Несмотря на беспокойство по поводу обвинений в шпионаже, Рауль все время находился в “чрезвычайно хорошем настроении” и занимался физкультурой, шагая взад и вперед по камере. Он также часто пел английские и американские песни. “Мы замечательно шутили и веселились вместе”, – отмечал Рихтер, вспоминая, что с Валленбергом было “очень забавно” и он никогда не проявлял “признаков сломленности духа”. Они обменялись адресами, чтобы тот, кого освободят первым, мог сообщить родственникам другого. В записке, которую Рауль дал Рихтеру, он указал адрес Министерства иностранных дел. Записку позже отобрали при личном обыске.
По словам Рихтера, обращение в тюрьме “само по себе было неплохим”, им разрешали гулять по прогулочному дворику ежедневно в течение 20 минут и мыться раз в десять дней. Время занимали игрой в шахматы и домино и “длинными разговорами, похожими на доклады”. Валленберг рассказывал о Швеции и шведской истории, а Рихтер – о Румынии (надо думать, умолчав о собственной роли). Шойер, бывший военнопленным в России еще в годы Первой мировой войны, помогал Раулю освежить его познания в русском языке, которым тот не занимался со времен гимназии. Рауль брал и книги на русском языке в тюремной библиотеке – других там не было.
Валленберг и Рихтер просидели в одной камере три недели, до 1 марта, когда немца перевели в другую. Больше они никогда не виделись[87].
Вильмоша Лангфелдера на Лубянке поместили в камеру № 123, где он оказался вместе с бывшим советником германской миссии в Бухаресте Вилли Ределем и токарем Яном Лойдой. Лойда был чехом, который перебрался в Германию и стал немецким гражданином, он служил переводчиком в службе радиоперехвата.

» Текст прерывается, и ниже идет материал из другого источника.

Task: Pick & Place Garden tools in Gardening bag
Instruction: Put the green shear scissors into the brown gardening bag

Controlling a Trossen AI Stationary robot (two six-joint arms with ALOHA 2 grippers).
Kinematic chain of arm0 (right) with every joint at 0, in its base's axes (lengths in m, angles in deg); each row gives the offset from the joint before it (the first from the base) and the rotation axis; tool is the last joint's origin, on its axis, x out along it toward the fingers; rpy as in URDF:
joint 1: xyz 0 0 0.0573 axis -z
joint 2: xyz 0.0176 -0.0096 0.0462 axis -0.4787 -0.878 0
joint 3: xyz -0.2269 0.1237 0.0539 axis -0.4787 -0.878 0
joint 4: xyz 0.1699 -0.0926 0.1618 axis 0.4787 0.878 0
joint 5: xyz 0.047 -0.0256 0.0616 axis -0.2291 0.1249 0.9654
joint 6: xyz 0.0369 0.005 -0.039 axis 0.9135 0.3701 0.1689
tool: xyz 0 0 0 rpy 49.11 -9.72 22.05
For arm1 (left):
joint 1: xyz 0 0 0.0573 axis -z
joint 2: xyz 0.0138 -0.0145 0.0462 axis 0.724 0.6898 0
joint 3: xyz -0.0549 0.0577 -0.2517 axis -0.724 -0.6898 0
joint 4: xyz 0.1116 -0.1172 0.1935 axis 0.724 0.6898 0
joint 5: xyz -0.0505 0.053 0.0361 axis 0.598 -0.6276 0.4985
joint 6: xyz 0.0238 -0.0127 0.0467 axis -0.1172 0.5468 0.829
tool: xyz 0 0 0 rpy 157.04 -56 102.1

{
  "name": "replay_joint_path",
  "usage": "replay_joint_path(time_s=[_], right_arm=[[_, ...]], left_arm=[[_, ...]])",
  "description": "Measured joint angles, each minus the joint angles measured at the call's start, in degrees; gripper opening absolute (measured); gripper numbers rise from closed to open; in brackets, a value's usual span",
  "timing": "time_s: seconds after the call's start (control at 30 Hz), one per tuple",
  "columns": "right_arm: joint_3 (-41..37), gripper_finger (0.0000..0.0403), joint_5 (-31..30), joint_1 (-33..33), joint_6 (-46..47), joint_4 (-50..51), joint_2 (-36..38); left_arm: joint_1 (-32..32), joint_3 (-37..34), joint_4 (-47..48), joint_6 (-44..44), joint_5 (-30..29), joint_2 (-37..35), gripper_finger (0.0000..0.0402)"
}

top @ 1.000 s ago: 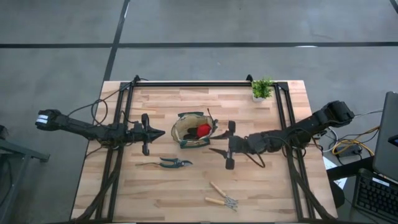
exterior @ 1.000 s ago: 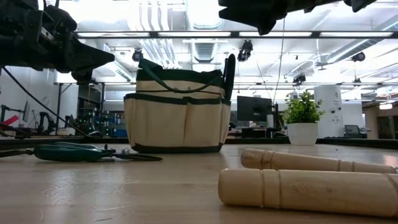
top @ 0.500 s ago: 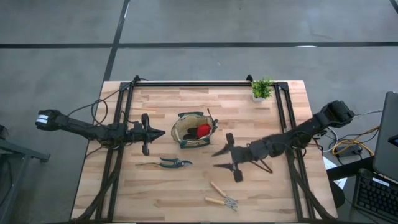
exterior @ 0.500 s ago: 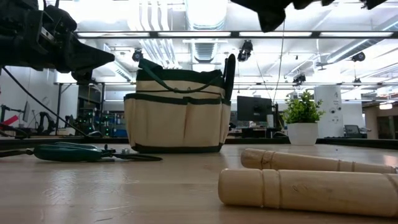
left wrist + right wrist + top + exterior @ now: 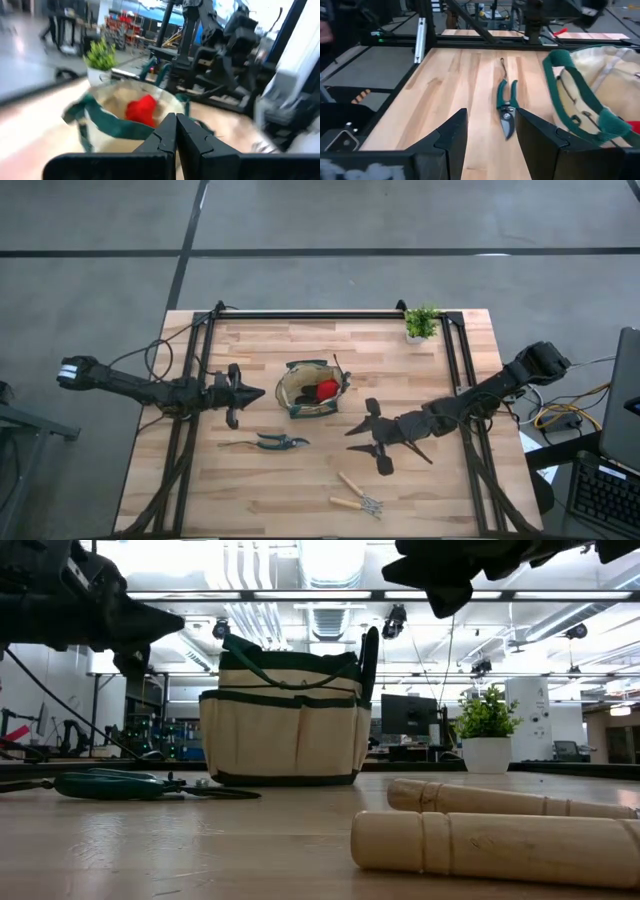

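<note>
The tan gardening bag (image 5: pixel 300 395) with green trim stands upright on its base at the table's middle, a red item (image 5: pixel 327 389) inside it. It also shows in the low view (image 5: pixel 285 725). One pair of teal-handled pruning shears (image 5: pixel 268 443) lies flat, near and left of the bag. Two wooden-handled tools (image 5: pixel 355 496) lie flat near the front edge. My left gripper (image 5: pixel 258 393) is shut and empty, above the table just left of the bag. My right gripper (image 5: pixel 350 430) is open and empty, above the table, right of and nearer than the bag, pointing toward the shears (image 5: pixel 506 102).
A small potted plant (image 5: pixel 421 323) stands at the far right corner. A black frame rail (image 5: pixel 310 314) runs along the far edge, with rails down both sides. A dark handle (image 5: pixel 370 650) sticks up from the bag's right side.
My right gripper has moved away from the bag toward the table's near edge and has turned a little, its tip still facing the table's left side. The bag, the shears and the wooden-handled tools have stayed where they were.
</note>
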Motion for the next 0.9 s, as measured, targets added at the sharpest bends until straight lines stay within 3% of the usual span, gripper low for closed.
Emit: replay_joint_path(time_s=[0.2, 0.33, 0.4, 0.57, 0.9], right_arm=[[-1.5, 0.0144, -0.2, 0.0, 0.0, -0.1, 0.0], [-3.2, 0.0137, -3.0, 0.0, 0.0, -0.2, 0.0], [-3.9, 0.0134, -4.1, 0.0, 0.6, -0.1, 0.0], [-4.6, 0.0125, -4.4, 0.0, 2.6, -0.2, 0.0], [-4.8, 0.0108, -4.8, 0.0, 3.0, -0.8, 0.0]], left_arm=[[-0.1, 1.8, -0.3, -7.8, -3.0, 0.1, 0.0012], [2.2, 2.5, 1.6, -7.2, 6.2, 1.9, 0.0012], [4.8, 2.9, 3.0, -5.4, 6.9, 3.8, 0.0012], [11.7, 5.1, 8.5, -3.4, 2.3, 9.6, 0.002], [25.7, 12.6, 18.7, -7.5, -3.8, 24.6, 0.0115]])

По мнению Лойды, Лангфелдер был убежден, что его и Валленберга арестовали по ошибке и скоро им дадут возможность начать переговоры с советскими властями. Поведение Лангфелдера было “в высшей степени утонченным и корректным”, так что у Лойды осталось впечатление, что и он дипломат. По воспоминаниям Лойды, у Лангфелдера с собой был большой дорожный нессесер с иголками, нитками и прочим – тем, что обычно отбирали[88]. В первый раз Лангфелдера допрашивали ночью 9 февраля, через день после Валленберга. Судя по всему, протокол этого допроса тоже не сохранился.